Steady growth to date
New Zealand Toastmasters continued to grow into the 21st century, with increasing formation of clubs for staff of one company. In 2015, with membership approaching 5,000, the number of clubs was approaching the limit of 300 that Toastmasters allowed before requiring two Districts to be formed. While it was clear that a simple split between New Zealand's North and South Islands would not work, the question of where the line between Districts would be drawn was the subject of much discussion. Agreement was finally reached that this line would be placed north of Greater Wellington, and from the 2016-2017 year preparations were made for the formation of a new District (112, or "eleventy-two" as some called it) on July 1, 2018. This was placed in the North Island, as traditionally the founding club (Dunedin) is always located in District in which it was founded.
The New Zealand Toastmaster magazine was first published in 1968 and in 1973 was awarded a prize in the "Top 10" magazine competition.
International honours for New Zealanders
There are many opportunities within Toastmasters including leadership, which can be experienced from the club through to district levels and internationally.

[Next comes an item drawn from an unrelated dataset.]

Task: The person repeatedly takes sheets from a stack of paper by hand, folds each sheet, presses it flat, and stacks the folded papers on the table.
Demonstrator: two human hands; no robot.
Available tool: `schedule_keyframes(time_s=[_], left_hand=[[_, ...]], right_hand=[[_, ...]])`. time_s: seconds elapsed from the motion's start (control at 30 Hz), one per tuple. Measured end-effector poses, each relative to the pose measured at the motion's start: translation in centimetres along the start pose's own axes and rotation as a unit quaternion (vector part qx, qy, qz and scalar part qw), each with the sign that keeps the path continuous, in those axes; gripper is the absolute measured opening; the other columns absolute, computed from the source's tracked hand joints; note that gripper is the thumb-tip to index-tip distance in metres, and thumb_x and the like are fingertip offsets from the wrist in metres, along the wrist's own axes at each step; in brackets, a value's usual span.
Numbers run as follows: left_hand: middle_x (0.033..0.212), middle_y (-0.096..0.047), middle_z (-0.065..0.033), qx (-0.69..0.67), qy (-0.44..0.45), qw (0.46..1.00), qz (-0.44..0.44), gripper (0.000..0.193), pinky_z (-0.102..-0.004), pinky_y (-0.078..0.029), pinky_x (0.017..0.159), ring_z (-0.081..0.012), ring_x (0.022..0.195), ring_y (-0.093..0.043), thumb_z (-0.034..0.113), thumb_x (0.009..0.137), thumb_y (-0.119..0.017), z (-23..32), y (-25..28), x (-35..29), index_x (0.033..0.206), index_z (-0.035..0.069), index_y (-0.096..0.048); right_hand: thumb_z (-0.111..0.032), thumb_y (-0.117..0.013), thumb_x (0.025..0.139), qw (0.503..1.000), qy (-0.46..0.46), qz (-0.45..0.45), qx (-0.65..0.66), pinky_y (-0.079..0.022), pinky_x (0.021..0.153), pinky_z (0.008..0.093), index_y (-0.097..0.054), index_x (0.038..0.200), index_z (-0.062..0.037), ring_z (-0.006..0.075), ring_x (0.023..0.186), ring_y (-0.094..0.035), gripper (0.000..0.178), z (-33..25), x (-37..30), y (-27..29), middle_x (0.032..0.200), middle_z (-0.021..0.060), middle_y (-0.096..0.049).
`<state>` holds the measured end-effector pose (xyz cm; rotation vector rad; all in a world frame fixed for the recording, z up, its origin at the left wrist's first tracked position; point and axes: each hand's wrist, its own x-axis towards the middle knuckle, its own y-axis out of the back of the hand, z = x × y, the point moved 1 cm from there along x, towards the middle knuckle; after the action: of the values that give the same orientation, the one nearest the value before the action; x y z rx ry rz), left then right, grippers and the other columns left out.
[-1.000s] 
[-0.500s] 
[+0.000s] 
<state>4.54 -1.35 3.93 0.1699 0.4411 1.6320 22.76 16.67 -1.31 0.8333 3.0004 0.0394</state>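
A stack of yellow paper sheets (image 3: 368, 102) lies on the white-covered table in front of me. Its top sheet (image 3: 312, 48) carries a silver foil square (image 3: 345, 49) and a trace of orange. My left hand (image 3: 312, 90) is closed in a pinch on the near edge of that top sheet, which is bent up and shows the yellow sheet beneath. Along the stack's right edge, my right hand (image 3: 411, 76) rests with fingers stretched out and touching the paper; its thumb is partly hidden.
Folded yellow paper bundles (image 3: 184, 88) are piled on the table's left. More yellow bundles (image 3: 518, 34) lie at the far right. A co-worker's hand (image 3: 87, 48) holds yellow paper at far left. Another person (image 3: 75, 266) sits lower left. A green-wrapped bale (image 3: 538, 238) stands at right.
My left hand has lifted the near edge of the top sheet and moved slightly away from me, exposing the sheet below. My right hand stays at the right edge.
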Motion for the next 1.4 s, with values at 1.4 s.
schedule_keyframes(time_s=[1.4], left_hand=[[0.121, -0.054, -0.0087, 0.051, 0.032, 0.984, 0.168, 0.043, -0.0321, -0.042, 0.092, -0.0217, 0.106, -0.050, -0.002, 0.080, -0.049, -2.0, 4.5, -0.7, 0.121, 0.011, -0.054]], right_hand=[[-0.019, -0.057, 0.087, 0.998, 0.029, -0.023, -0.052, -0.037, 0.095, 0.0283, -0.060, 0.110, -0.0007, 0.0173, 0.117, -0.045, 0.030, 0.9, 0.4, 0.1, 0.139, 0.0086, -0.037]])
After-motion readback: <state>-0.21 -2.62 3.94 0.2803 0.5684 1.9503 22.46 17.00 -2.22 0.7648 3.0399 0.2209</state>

District 72 New Zealand is proud to have had two Toastmasters elected as International President. John Fauvel DTM achieved this honour in 1987, followed by Len Jury, DTM in 1997. Glen Murphy DTM was the third New Zealander to be elected to the International Board of Directors, serving the 1998-2000 term.
International winners of Speech Contests
Toastmasters hold four annual speech contests and one contest goes through from club to international level.
District 72 New Zealand takes pride in having had two World Champions of Public Speaking - David Nottage in 1996 and Brett Rutledge in 1998. David was the first New Zealander to win the World Championship, and has since established himself as a successful communication and public speaking trainer. When Brett joined a Toastmasters club he did not imagine that public speaking would provide him with a way of turning his unusual talent of imitating famous voices into a full-time career as a corporate speaker and entertainer.
In 2010, Robin Grieve was one of the nine finalists in the World Championship contest, although he was unplaced.
In 2011, Kingi Biddle repeated Robin's achievement as a World Championship finalist, but was also unplaced.
In 2013, Kingi Biddle was runner-up to the World Champion.
Toastmasters New Zealand has published a book entitled "District 72 - 50 Years of Toastmasters in New Zealand 1962-2012", Price $25.00.